** ABOUT THIS EXERCISE **
Search the data for the word "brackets" and copy out every line that has it.

+---+

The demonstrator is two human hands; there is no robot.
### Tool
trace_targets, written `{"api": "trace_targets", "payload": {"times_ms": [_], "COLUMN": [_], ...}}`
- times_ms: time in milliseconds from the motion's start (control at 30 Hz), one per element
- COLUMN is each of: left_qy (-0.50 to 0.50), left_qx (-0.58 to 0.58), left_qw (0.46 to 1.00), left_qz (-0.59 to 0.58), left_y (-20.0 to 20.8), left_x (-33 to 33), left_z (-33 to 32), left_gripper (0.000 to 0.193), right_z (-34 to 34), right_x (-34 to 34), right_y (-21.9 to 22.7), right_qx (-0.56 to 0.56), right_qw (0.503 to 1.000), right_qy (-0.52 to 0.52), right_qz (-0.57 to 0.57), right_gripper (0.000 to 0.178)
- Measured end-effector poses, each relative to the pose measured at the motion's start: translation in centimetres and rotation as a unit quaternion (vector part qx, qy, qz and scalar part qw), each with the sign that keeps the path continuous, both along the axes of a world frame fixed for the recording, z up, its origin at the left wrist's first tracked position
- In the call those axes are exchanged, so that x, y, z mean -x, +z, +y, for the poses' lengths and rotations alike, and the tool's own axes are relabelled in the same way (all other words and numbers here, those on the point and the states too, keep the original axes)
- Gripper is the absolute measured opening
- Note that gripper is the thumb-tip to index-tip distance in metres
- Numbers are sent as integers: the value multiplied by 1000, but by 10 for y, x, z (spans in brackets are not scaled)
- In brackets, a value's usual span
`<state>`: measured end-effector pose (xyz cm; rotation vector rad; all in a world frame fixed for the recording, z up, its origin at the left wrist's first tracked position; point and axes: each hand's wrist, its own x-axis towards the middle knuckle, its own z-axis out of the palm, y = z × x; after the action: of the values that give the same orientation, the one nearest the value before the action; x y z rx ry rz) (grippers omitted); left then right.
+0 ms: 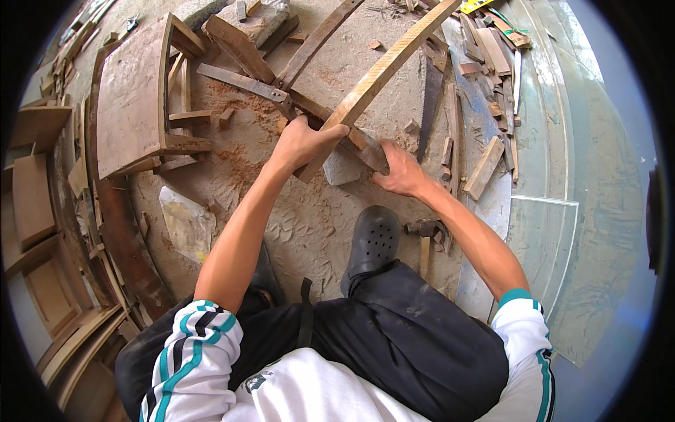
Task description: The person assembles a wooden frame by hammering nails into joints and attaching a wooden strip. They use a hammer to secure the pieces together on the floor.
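Observation:
My left hand (304,143) is closed around the lower part of a long, light wooden strip (390,68), which slants up to the far right. The strip crosses over a darker wooden bar (309,105) that belongs to a frame of old timber pieces. My right hand (402,169) grips the near right end of that bar, fingers wrapped round a worn wooden block (367,150) there. A curved dark slat (320,41) and a short wooden arm (242,82) join the frame on its far side. My palms and the undersides of the joints are hidden.
A hammer (425,228) lies beside my right shoe (374,235). Wood offcuts (485,167) lie along the right, near glass sheets (545,176). A wooden cabinet piece (133,102) stands at left, with stacked panels (34,200) beyond. Stone blocks (188,224) and sawdust lie on the ground.

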<state>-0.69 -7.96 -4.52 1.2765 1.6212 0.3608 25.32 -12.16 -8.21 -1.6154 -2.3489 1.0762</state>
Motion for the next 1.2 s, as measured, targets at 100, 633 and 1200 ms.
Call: {"api": "trace_targets", "payload": {"times_ms": [100,633,1200], "left_qy": [6,-56,-196], "left_qx": [-2,-15,-431], "left_qw": [1000,996,880], "left_qz": [-6,63,31], "left_y": [-3,3,3], "left_x": [0,6,17], "left_z": [0,7,-7], "left_gripper": [87,86,23], "right_z": [1,75,77], "right_x": [2,67,61], "right_y": [7,49,47], "right_qx": [-11,234,258], "right_qw": [999,905,881], "right_qy": [-4,-276,-274], "right_qz": [-34,222,287], "right_gripper": [75,49,37]}}
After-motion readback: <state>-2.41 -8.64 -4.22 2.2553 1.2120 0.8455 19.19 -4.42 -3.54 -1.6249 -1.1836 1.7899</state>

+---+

** EXPECTED ANSWER **
- Numbers are sent as integers: the value multiplied by 1000, but by 10 for y, x, z (spans in brackets are not scaled)
- In brackets, a value's usual span

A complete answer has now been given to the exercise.